According to the popular myth of our culture, once young people become sexually aware, they should start experimenting sexually, allowing themselves to experience the full range of sexual options and varieties. Culture says there are no real long-term risks to this kind of behavior, as long as proper precautions are taken.

Our culture gets it wrong.

To get it right, we have to go all the way back to the beginning. Sex is God’s good gift to a man and a woman to express their love for each other in a way that words cannot. This gift is best expressed in the committed relationship of a covenant marriage.

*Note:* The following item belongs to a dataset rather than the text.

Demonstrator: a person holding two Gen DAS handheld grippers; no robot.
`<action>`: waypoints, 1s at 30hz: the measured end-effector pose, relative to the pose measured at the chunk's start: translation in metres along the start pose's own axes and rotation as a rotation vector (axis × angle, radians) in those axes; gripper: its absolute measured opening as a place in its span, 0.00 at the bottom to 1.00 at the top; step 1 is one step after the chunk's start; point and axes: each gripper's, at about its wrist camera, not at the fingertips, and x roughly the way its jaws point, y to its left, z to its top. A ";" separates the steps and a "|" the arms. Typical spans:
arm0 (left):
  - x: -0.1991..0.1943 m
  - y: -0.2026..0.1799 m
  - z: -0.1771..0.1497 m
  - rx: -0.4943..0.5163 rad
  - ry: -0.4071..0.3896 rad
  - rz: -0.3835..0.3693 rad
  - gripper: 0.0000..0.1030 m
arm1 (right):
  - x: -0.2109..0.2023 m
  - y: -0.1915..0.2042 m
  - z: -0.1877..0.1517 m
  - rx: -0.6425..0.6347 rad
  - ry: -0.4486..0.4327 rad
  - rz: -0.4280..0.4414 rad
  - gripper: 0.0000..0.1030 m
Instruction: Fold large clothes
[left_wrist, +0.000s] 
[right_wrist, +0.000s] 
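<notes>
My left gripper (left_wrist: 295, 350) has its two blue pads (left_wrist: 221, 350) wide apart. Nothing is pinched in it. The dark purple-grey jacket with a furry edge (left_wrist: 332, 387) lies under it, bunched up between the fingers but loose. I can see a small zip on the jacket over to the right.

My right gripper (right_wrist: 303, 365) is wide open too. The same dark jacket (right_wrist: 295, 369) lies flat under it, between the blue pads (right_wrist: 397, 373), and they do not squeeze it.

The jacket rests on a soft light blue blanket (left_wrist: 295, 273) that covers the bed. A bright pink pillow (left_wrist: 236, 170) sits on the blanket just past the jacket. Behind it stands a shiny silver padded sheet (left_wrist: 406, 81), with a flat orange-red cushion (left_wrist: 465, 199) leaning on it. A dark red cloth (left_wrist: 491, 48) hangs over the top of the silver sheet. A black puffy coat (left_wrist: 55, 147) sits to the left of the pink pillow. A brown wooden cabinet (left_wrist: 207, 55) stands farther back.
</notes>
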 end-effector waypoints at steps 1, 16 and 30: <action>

Sex is a language, and touches are the words. Like any language, there has to be something to say. In a sexual relationship, the couple says to each other, “I love you as I love no other. This part of me is reserved only for you.” When that happens, souls touch. In a committed relationship, the souls come together and stay together. This touching bonds the two together at a deeper level. The Bible says in this moment, the two become one flesh.

But if there’s no message, if there’s nothing to say, then the couple is left only with emptiness. Souls that touched are now torn apart by the separation. This pulling apart tears the soul and leaves it wounded and bleeding. Sure, it heals, but it also scars.

And scars don’t have any feeling. In time, the soul is so scarred that it can’t feel anything at all. Sex was never intended to be recreational.

It’s about meaning—the meaning of love, of self, of life. Sex is a beautiful gift, and as such, sex is to be treasured, not trivialized as a sport.